The man on the other side of the wall was a Finnish total objector, Antti Rautiainen. At the time he was serving a 59-day sentence resulting from several unpaid fines - which had been imposed for refusing to attend call-ups - converted to a prison sentence. So far Rautiainen has failed to attend call-ups on ten occasions during the past four years, but he has still a long way to go.

Although refusing to attend call-ups is the most consistent way of resisting general conscription, objectors like Rautiainen face years and years of repeated sentences: a package of fines and a new call- up date. In Finland it is impossible to declare total objection without first going through the call-up- procedure. Thus there is no way to refuse military service without first being assigned a “service-class” according to one's physical fitness. And in the end total objectors who refuse to attend any call-ups get the same 197-day sentence as all the other total objectors in Finland.

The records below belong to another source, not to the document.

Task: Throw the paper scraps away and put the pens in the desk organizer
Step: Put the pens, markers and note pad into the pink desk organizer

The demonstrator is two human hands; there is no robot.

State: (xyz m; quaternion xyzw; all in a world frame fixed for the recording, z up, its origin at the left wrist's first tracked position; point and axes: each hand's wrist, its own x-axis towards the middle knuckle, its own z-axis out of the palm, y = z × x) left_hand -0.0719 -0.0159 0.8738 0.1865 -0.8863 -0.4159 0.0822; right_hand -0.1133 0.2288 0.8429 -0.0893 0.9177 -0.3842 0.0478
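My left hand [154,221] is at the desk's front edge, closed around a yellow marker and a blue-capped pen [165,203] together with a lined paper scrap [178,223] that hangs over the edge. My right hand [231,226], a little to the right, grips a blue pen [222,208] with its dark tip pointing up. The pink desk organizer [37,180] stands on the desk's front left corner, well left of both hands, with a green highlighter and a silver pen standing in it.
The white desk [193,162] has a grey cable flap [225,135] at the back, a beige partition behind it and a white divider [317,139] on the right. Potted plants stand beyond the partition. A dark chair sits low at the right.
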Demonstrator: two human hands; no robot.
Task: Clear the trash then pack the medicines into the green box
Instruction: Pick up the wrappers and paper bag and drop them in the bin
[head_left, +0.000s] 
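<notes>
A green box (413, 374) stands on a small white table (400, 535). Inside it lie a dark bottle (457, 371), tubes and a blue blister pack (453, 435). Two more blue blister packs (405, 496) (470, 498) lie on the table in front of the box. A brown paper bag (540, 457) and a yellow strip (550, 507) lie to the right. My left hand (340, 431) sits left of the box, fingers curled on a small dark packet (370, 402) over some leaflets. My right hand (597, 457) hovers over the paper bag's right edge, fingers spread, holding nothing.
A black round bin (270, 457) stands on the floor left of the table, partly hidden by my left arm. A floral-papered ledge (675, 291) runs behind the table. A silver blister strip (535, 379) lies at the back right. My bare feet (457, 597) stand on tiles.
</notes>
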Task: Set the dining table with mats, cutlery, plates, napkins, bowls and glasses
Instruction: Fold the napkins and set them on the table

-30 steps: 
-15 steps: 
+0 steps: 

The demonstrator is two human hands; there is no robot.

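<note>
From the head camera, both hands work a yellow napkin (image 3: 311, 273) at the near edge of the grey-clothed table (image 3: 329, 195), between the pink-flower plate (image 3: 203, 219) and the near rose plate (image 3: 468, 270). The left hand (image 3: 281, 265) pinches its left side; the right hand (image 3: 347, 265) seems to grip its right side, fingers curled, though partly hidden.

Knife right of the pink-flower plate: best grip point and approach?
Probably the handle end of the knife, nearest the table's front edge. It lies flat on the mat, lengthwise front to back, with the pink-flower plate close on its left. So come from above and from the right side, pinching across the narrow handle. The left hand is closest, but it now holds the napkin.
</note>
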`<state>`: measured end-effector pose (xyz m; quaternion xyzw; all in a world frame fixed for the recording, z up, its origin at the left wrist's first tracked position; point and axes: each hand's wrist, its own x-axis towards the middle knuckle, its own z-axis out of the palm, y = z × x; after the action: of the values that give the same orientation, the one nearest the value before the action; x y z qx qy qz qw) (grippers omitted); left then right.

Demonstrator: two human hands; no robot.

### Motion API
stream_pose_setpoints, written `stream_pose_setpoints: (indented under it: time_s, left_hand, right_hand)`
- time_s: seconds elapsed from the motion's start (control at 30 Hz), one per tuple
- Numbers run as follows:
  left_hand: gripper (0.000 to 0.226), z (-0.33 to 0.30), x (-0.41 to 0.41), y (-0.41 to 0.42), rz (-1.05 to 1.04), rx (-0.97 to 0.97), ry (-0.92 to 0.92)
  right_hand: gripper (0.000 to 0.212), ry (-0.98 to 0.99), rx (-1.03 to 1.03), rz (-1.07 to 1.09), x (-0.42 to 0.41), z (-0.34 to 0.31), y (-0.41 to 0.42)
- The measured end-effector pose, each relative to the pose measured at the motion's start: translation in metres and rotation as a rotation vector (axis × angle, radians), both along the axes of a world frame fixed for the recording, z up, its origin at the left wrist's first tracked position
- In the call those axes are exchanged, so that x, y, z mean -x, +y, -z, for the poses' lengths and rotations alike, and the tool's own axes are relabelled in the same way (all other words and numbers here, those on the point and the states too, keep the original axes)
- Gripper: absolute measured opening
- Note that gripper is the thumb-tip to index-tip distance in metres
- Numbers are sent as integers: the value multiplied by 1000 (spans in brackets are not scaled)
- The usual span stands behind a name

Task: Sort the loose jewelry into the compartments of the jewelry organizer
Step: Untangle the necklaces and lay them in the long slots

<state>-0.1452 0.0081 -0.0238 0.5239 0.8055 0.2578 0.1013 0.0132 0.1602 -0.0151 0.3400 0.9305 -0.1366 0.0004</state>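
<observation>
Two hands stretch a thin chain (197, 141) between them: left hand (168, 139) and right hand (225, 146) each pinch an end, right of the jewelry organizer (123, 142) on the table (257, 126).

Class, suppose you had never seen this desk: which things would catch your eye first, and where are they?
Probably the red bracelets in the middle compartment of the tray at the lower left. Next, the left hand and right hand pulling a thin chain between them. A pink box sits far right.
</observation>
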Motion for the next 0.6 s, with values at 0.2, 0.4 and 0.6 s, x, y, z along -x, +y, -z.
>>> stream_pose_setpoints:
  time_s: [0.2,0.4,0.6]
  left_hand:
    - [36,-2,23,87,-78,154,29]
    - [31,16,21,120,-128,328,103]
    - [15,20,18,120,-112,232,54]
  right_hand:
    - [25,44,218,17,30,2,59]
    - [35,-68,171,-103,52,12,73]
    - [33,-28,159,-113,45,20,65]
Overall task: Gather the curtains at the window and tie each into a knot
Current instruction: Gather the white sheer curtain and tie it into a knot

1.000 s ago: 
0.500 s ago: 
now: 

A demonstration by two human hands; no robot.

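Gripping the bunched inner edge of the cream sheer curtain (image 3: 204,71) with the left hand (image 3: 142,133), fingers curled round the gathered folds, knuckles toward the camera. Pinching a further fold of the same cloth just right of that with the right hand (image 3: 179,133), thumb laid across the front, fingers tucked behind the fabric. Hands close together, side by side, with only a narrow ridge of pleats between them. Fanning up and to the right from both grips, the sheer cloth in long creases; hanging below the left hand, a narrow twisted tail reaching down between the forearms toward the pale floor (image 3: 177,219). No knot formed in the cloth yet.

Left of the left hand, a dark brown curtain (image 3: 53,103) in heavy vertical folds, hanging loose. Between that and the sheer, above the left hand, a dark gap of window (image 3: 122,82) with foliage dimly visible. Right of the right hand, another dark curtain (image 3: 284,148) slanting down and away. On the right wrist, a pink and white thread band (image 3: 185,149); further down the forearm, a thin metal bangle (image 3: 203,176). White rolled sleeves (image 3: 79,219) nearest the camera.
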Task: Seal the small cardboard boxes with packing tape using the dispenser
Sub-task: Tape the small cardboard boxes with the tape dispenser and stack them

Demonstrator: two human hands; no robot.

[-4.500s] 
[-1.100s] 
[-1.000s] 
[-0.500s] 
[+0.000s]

Call-up-objecting (refusing to attend any of your call-ups for military service) is, however, a marginal phenomenon amongst total objectors in Finland. Since the current periods of military service were imposed in 1997 the number of total objectors has quadrupled, with more than 50 total objectors tried in the courts every year. To date 22 of them have been adopted by Amnesty International as prisoners of conscience and while little progress has been made to solve the issues so far, the campaigning continues...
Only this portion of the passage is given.